After preparing a catalyst by mixing carbon black with a primary particle diameter (D50) of about 30 nm and silver (Ag) with an average particle diameter (D50) of about 60 nm in a weight ratio of 3:1, 0.25 g of the catalyst is added to 2 g of an NMP solution including 7 wt % of a polyvinylidene fluoride binder and then, mixed, preparing a negative electrode coating layer composition. This negative electrode coating layer composition is coated on a nickel foil current collector with a bar coater and then, vacuum-dried to obtain a precipitation-type negative electrode having a negative electrode coating layer on the current collector.

(4) Manufacturing of Final All-solid-state Rechargeable Battery

The manufactured positive electrode, solid electrolyte layer, and negative electrode are cut and stacked in an order of positive electrode/solid electrolyte layer/negative electrode, and then, on the negative electrode, an elastic sheet is stacked. The obtained stack is sealed in a pouch shape and subjected to warm isostatic press (WIP) at a high temperature of 80° C. at 500 MPa for 30 minutes to manufacture an all-solid-state rechargeable battery cell. In the pressurized state, the positive electrode active material layer has a thickness of about 100 μm, the negative electrode coating layer has a thickness of about 7 μm, and the solid electrolyte layer has a thickness of about 60 μm.

While this invention has been described in connection with what is presently considered to be practical example embodiments, it is to be understood that the invention is not limited to the disclosed embodiments. On the contrary, it is intended to cover various modifications and equivalent arrangements included within the spirit and scope of the appended claims.

[Description of Symbols]
100: all-solid-state rechargeable battery 200: positive electrode
201: positive electrode current collector
203: positive electrode active material layer
300: solid electrolyte layer     400: negative electrode
401: negative electrode current collector
403: negative electrode active material layer
400′: precipitation-type negative electrode 404: lithium metal layer
405: negative electrode coating layer 500: elastic layer

Claims

1. An all-solid-state rechargeable battery, comprising a positive electrode, a negative electrode, and a solid electrolyte layer between the positive electrode and the negative electrode,wherein the positive electrode includes a current collector and a positive electrode active material layer on the current collector, and the positive electrode active material layer includes a positive electrode active material, a sulfide-based solid electrolyte, and a conductive material, andthe conductive material includes a carbon material having an aspect ratio of greater than or equal to 2 and a metal oxide on a surface of the carbon material, and the metal oxide includes a metal selected from Ca, Co, Ga, K, Mg, Na, Nb, Sn, Ti, V, Zn, Zr, and a combination thereof.
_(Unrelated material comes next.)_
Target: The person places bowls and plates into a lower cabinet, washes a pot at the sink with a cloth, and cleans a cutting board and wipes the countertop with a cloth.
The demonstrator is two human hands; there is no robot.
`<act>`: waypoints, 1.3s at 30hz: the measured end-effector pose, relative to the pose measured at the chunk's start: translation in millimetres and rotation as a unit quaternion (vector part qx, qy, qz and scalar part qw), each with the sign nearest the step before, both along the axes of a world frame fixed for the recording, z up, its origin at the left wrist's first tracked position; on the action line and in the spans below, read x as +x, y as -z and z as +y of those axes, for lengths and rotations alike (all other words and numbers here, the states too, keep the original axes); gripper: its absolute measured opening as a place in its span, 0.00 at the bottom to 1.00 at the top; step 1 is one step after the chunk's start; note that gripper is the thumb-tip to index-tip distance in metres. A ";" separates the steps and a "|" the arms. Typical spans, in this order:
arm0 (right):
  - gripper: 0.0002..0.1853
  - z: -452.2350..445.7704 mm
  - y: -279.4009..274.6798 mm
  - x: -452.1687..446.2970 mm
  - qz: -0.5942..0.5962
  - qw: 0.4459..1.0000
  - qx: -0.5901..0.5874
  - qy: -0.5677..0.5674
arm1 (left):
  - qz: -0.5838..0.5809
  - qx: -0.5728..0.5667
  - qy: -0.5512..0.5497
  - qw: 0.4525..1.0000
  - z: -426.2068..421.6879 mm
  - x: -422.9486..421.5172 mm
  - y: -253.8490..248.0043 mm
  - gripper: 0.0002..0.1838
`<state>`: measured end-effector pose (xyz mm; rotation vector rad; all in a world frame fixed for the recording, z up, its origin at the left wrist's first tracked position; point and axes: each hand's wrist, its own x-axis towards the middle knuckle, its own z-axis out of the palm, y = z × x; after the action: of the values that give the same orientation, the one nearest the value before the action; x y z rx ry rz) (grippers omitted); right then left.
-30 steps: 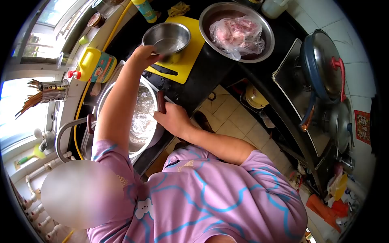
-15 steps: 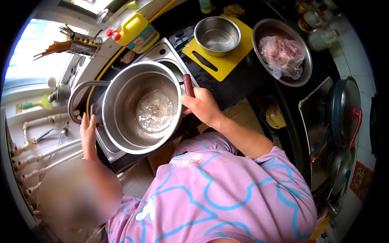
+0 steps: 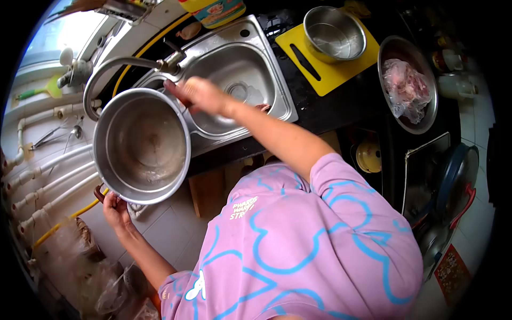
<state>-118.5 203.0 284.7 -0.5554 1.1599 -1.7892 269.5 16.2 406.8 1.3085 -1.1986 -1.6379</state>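
Observation:
A large steel pot (image 3: 141, 144) is tilted toward me at the left end of the counter, its inside wet with a little water at the bottom. My right hand (image 3: 205, 97), slightly blurred, is closed around one brown handle (image 3: 177, 93) on the pot's far right side. My left hand (image 3: 116, 211) is at the pot's near left rim, fingers curled by the other brown handle (image 3: 99, 193); part of that grip is hidden. The curved faucet (image 3: 109, 63) arches just beyond the pot. Beside the pot lies the steel sink (image 3: 288, 101).
A steel bowl (image 3: 335, 34) sits on a yellow cutting board (image 3: 320, 80). To the right, a steel basin (image 3: 385, 101) holds bagged raw meat (image 3: 408, 88). A yellow jug (image 3: 216, 12) stands behind the sink. White pipes (image 3: 58, 176) run along the left; a lidded pan (image 3: 457, 181) is far right.
The pot has moved left off the sink basin, and less water shows in it. My left hand has gone from near the faucet to the pot's near handle; my right hand moved with the pot.

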 end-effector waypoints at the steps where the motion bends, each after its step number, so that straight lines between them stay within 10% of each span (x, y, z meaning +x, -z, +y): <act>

2. The all-solid-state rechargeable battery as claimed in claim 1, wherein the metal oxide is included in an amount of 0.05 parts by mole to 5 parts by mole based on 100 parts by mole of the carbon material having the aspect ratio of greater than or equal to 2.

3. The all-solid-state rechargeable battery as claimed in claim 1, wherein the metal oxide is present in a form of a particle, an island, or a film on the surface of the carbon material having the aspect ratio of greater than or equal to 2.

4. The all-solid-state rechargeable battery as claimed in claim 1, wherein the metal oxide is present in a form of particles having a size of 0.5 nm to 30 nm on the surface of the carbon material having the aspect ratio of greater than or equal to 2.

5. The all-solid-state rechargeable battery as claimed in claim 1, wherein the metal oxide is present in a form of crystalline particles on the surface of the carbon material having the aspect ratio of greater than or equal to 2.

6. The all-solid-state rechargeable battery as claimed in claim 1, wherein the metal oxide includes a lithium-metal composite oxide.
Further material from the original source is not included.